I meant the latter. I think the question is fine. It can lead to a good discussion, similar to what we are having in this thread. It has been a long time (almost 20 years), but I remember that most interviewers who asked this seemed to be convinced that the output they had seen with their compiler version was the correct answer. What could be a nice and relevant discussion, especially considering that some classes of bugs and security issues result from it, was seen only as a trivia quiz by the interviewers, with the expectation of an answer that was incorrect, no less.

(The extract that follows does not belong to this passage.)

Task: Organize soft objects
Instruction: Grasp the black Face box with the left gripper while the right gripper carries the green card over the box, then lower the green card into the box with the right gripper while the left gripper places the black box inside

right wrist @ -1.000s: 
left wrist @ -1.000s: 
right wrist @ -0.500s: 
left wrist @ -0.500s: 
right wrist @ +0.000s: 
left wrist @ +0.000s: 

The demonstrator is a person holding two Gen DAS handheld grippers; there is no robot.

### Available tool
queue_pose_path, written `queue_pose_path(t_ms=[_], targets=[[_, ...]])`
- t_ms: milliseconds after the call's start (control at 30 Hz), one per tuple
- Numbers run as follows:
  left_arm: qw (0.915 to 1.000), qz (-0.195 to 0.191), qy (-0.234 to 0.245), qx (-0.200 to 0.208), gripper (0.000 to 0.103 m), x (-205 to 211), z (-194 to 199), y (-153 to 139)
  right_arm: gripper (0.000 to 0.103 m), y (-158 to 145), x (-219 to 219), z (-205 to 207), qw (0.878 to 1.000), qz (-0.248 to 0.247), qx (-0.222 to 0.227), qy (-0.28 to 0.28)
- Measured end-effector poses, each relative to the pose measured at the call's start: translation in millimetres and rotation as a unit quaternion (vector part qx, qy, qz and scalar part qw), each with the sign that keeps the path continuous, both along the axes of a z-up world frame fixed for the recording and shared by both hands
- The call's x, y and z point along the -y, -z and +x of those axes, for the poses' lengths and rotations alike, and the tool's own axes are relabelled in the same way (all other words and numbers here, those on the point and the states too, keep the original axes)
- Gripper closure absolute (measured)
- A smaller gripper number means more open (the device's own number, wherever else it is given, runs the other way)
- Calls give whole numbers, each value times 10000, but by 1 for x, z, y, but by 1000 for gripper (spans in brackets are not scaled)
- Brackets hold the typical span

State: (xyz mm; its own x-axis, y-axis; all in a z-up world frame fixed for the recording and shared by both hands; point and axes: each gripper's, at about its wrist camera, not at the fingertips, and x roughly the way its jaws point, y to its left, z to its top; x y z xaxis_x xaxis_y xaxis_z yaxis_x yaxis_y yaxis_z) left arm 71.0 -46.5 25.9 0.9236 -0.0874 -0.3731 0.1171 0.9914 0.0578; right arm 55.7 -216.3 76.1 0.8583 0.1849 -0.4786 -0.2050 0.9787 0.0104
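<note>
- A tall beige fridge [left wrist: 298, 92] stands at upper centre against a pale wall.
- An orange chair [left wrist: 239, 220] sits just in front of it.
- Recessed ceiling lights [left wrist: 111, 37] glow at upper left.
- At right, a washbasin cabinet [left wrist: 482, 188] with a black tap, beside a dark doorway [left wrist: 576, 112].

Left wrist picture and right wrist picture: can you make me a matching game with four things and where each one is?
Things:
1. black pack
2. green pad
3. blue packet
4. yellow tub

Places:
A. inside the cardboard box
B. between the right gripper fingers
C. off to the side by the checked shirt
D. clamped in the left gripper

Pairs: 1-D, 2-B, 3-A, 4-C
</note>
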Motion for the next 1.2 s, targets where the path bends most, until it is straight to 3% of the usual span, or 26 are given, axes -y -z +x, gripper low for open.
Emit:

Your phone screen story is quite nice. When I read your question, I would have answered with successive doubling as well. In fact, I faced the same question at an AWS interview a long time ago. The question was mathematically the same question but formulated differently. I answered with the doubling solution too, which leads to an O(log n) time solution, asymptotically. Your interviewer's immediate objection to your squaring solution seems like a major failure in their intuition. When I read your solution, purely by intuition, that is, without resorting to any rigorous reasoning, I felt: wow, that's interesting, your solution would land on the zero region in merely O(log log n) time. Why didn't I think of it? I think your solution should spark interest rather than dismissal in a curious person. Of course, the binary search after that to find the exact transition point blows up the time consumed back to O(log n).

Once again, thanks for these really interesting comments!


From first principles, it seems unlikely that interviewers selecting their own questions would be able to eliminate this class of question, since by definition they cannot know whether the answer they believe is correct really is correct or not.

I would be 100% behind a movement to replace interviewer freedom with externally-set, vetted questions.


Do you want a job at a place where someone who doesn't understand UB makes the hiring decisions?


Sometimes, even in tech, you just need a job.


I think your options are very limited if you look for places that have people that truly understand UB, even less so the hiring people.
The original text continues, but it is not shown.